É um momento de contemplação. Mata fechada que mais parece uma selva alagada, aves, pequenos animais e uma enorme jararaca enrolada na raiz de uma árvore. Bem na nossa frente, às margens do igarapé. Nem mesmo a provocação da tripulação fez a cobra reagir. Com certeza, estava de barriga cheia. Logo mais adiante, uma jibóia enroscada em outra árvore. E a canoa segue viagem revelando paisagens deslumbrantes e surpreendentes.
O cenário vai se modificando. Uma pequena rã, de cor amarela florescente, surge imóvel grudada numa folha bem verde. Era o verde-amarelo à espera de um inseto. Quando menos se espera, se houve grunhidos de macacos. São duas espécies – prego e bugio – que agitam a floresta pulando de galho em galho, como se estivessem avisando ao bando maior que havia gente estranha.
Prazer aos olhos, à mente e ao corpo. Momento de paz e de contemplação. Para conhecer esses nichos em pleno Delta, é preciso, além de disposição, ter espírito aventureiro e conhecer a pessoa certa para embrenhar-se pelos estreitos igarapés sem correr riscos.
Em nosso caso, recorremos ao Joca Vidal que tem um bom esquema para atender turistas. Vidal coloca em prática um safári seguro e inesquecível. Depois do adorável contato com os primatas, é hora de almoçar no restaurante Recanto dos Pássaros, na Ilha das Canárias.
O lugar é simplesmente paradisíaco e a refeição a base de peixe, camarão, caranguejo e muitas frutas. É ali também onde se pode aproveitar para mergulhar nas águas mornas e calmas da baia ali formada. A vontade é de curtir e parar o relógio. Deixar o tempo correr.
A Ilha dos Poltros, já no Oceano Atlântico, um lugar fantástico, repleto de dunas de areia branca que dói na vista e que, de tão altas se tornam irresistíveis a escalada para apreciar o mar. O lugar é inóspito. Tivemos a sorte de presenciar um barco de pescadores retornando de alto mar. Os peixes lotavam a embarcação.

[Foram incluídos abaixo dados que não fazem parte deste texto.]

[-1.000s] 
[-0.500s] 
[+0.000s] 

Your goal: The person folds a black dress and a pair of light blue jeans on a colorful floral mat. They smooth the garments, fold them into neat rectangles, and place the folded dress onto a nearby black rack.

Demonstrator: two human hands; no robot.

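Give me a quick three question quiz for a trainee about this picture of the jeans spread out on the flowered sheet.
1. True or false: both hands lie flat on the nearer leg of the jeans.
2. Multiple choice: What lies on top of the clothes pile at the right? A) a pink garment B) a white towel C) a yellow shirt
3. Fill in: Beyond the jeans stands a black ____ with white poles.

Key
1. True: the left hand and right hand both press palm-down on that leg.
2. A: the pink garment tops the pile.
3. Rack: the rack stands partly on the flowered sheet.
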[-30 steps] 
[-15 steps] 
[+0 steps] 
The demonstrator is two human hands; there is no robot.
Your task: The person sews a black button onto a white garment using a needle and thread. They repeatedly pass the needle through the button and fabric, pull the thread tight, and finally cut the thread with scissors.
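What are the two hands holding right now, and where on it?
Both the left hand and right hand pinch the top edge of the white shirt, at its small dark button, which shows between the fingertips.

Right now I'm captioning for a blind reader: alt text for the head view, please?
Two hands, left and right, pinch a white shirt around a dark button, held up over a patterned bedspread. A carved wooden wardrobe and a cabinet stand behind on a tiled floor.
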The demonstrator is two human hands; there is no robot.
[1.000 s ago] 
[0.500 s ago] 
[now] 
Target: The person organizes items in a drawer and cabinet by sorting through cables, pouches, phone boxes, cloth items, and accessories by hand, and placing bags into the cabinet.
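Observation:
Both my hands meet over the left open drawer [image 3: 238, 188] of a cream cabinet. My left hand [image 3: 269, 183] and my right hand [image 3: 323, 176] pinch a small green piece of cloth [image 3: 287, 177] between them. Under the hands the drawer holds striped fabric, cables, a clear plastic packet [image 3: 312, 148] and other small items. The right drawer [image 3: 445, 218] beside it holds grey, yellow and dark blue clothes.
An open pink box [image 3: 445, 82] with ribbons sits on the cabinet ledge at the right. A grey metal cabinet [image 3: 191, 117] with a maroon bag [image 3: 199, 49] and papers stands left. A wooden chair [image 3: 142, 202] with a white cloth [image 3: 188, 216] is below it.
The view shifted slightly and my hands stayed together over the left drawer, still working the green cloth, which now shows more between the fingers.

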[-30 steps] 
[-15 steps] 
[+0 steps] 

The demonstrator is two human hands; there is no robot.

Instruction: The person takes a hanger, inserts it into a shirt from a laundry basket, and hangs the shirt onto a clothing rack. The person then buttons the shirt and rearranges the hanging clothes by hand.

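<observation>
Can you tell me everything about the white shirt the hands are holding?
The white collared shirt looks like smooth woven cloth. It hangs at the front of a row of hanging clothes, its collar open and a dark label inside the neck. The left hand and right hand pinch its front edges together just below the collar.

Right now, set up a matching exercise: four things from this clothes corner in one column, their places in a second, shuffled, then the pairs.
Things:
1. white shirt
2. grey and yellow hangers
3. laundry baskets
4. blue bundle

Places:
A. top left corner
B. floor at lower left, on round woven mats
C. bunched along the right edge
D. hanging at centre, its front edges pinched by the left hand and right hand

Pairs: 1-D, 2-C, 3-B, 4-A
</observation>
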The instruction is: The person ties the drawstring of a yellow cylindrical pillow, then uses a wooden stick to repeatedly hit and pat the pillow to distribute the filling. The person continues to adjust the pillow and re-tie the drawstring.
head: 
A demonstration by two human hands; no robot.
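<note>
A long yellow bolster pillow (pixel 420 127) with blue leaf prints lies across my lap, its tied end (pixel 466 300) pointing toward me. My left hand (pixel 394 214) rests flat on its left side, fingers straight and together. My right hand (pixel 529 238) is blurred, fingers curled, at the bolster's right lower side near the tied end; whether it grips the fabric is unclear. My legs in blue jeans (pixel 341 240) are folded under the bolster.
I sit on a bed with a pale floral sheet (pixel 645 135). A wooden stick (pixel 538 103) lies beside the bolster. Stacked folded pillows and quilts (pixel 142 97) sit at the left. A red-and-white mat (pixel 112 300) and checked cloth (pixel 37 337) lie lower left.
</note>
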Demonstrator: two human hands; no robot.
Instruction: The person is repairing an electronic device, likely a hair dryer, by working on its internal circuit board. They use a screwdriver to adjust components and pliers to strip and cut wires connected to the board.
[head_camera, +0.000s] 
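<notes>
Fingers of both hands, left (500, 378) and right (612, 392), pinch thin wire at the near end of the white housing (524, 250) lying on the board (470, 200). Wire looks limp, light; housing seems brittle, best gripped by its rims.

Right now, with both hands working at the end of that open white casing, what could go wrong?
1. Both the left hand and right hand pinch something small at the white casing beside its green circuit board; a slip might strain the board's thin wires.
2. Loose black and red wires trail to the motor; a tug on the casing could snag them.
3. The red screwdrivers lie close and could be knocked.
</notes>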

Não há como descrever a revoada dos guarás vermelhos. É o retorno para o pernoite no santuário das árvores dos manguezais. Os guarás chegam em bandos e voam rasteiro sobre nossas cabeças. Com o crepúsculo, o alarido dos guarás diminui, as cores do por-do-sol se apagam e o silêncio volta ao Delta. A primeira estrela aparece no céu. Todo o fascínio de um dia de contemplação vai ficar para sempre em nossa retina. Que Deus e os homens salvem para sempre este lugar de magia e sedução. (T.M.)